To determine the extent of unnecessary antibiotic use in the ED, Jones and colleagues examined records of more than 1,100 patients with genital cultures collected over 2 months at St. John Hospital and Medical Center. Results of their study, presented at APIC 2016, showed that approximately 40% of these patients were treated with antibiotics, and of those, 76.6% tested negative through culture.
“That means there are a lot of patients who are prescribed antibiotics who don’t need them,” Jones said.
The CDC recently estimated that up to 30% of antibiotic prescriptions in the outpatient setting are unnecessary, and the agency is urging more judicious use of the drugs to preserve their efficacy.
On the other hand, Jones said, it can be challenging to follow up with patients who tested positive for these diseases but did not receive antibiotic therapy. Of the 60% of patients who went untreated in the study, 7% tested positive for gonorrhea, chlamydia or both.
“There is extra time and effort that needs to be taken if a culture comes back positive, when in fact the patient wasn’t treated at the time of contact,” she said. “That’s just another consideration.”
These findings underscore the value of focusing on clinical predictors of STDs, which can help guide clinical decision-making and curb inappropriate antibiotic use, according to the researchers. These include penile discharge and urethritis for males (60.3% for gonorrhea and 57.5% for chlamydia; P < .001), and cervicitis and cervical motion tenderness for females (25% for gonorrhea and 27.3% for chlamydia; P < .001). In addition, 35% of ED patients who tested positive for STDs disclosed that they had more than one sex partner.
According to Jones, variables that were not associated with positive test results included vaginal discharge and vaginal bleeding for females, and pelvic pain for both males and females. Dysuria also was not associated with a greater likelihood of infection.

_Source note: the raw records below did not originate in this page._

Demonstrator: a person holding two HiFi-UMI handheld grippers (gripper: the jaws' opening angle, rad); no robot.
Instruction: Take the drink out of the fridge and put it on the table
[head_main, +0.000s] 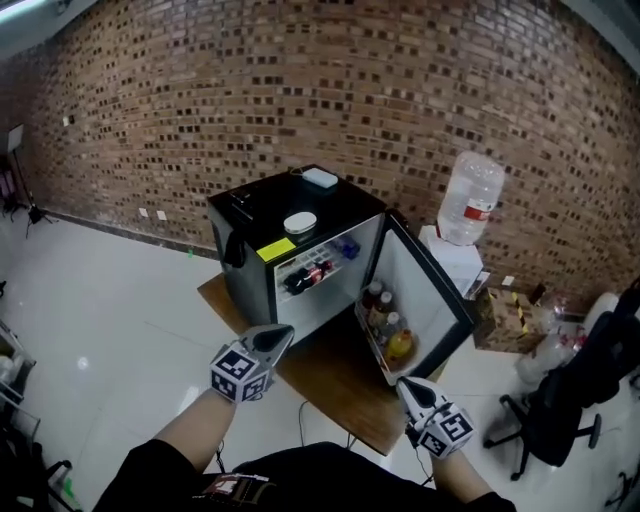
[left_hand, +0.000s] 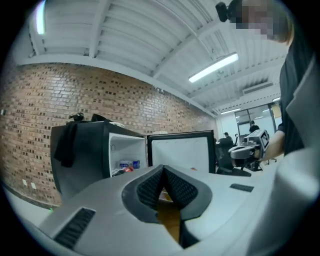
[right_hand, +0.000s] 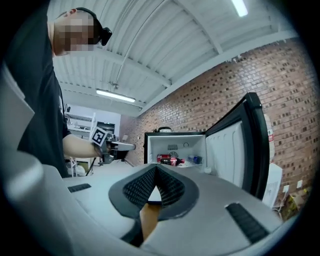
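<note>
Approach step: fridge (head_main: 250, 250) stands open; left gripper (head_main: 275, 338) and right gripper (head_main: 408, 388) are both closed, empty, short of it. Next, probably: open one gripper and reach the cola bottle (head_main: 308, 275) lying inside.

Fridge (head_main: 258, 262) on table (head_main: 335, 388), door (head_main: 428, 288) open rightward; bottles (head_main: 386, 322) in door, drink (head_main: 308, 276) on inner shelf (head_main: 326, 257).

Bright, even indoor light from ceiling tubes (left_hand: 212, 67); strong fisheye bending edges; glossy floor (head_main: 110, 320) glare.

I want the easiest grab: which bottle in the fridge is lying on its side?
The dark bottle with the red label lies flat; the bottles in the door rack all stand upright.
</note>
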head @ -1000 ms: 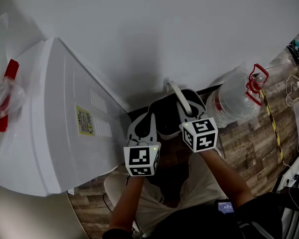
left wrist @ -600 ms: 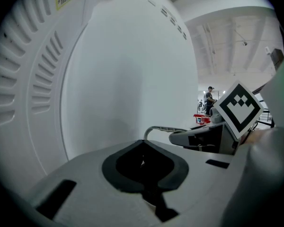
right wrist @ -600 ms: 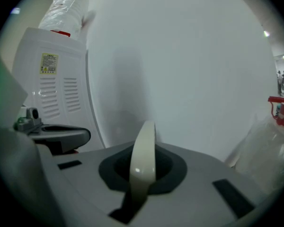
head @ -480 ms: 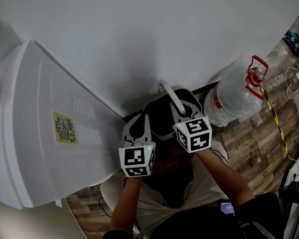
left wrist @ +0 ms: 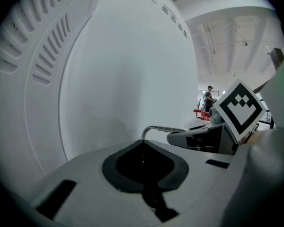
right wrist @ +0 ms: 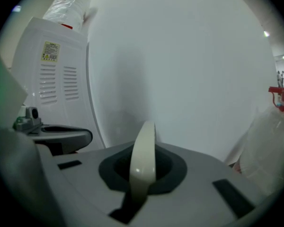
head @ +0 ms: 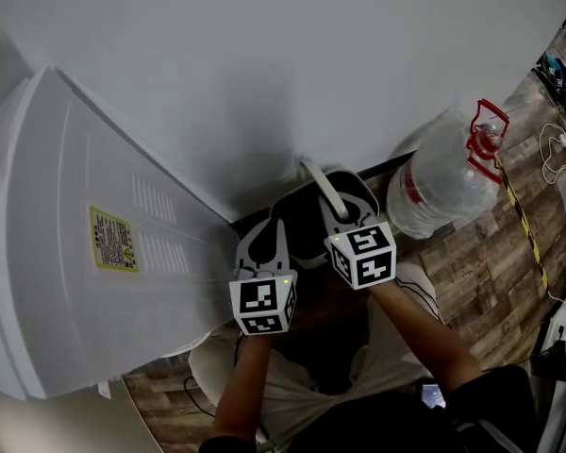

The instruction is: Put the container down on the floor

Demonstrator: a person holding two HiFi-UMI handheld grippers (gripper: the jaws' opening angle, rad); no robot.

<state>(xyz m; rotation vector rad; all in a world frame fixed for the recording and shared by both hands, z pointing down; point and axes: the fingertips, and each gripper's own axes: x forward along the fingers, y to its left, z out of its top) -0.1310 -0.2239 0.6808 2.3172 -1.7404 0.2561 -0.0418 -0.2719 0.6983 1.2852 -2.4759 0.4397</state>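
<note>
While the dark container (head: 302,225) hung by its pale handle (right wrist: 143,150) low between the white vented appliance (head: 94,253) and the large water bottle (head: 439,187), not yet set on the wood-pattern floor (head: 472,267), the correct procedure was a slow, vertical descent with the base kept level, releasing only once the handle went slack. The right gripper (right wrist: 142,171) had its fingers (right wrist: 213,169) pinched on that handle, the forearm reaching forward and angled slightly down. The left gripper (left wrist: 144,164) sat just beside the container's near rim, its fingers (left wrist: 85,169) pressed together, apparently on nothing in the dim view.
</note>
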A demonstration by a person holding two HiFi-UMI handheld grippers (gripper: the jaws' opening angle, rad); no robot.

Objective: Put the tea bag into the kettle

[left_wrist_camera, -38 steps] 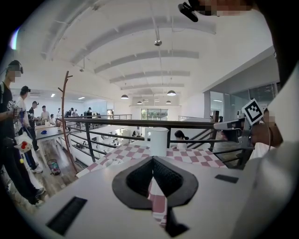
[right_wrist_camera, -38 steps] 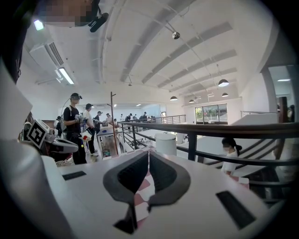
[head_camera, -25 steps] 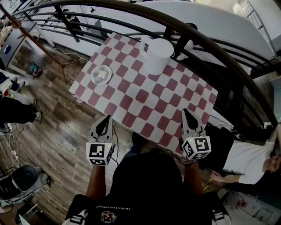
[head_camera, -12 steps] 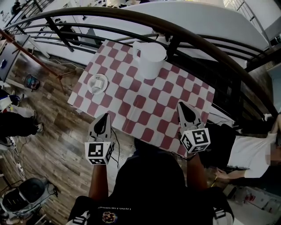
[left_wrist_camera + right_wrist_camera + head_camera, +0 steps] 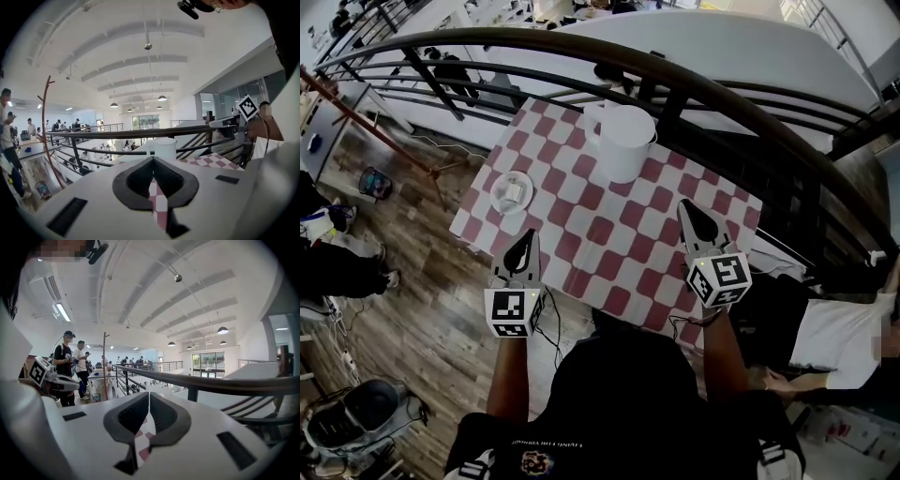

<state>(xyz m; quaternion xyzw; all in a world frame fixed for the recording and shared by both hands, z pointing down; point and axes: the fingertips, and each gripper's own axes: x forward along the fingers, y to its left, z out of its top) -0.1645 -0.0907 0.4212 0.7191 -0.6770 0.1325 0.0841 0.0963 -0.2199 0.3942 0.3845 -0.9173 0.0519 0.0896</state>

Perhaps most importantly, Jones said an “excellent targeted history is key” to identifying patients who require antibiotics in the ED setting. – by John Schoen
References:
Fleming-Dutra KE, et al. JAMA. 2016;doi:10.1001/jama.2016.4151.
Jones K, et al. Abstract 1-101. Presented at: Annual Conference of the Association for Professionals in Infection Control and Epidemiology; June 11-13, 2016; Charlotte, N.C.
Workowski KA, et al. MMWR Morb Mortal Wkly Rep. 2015;64:1-137.
Disclosure: Jones reports no relevant financial disclosures.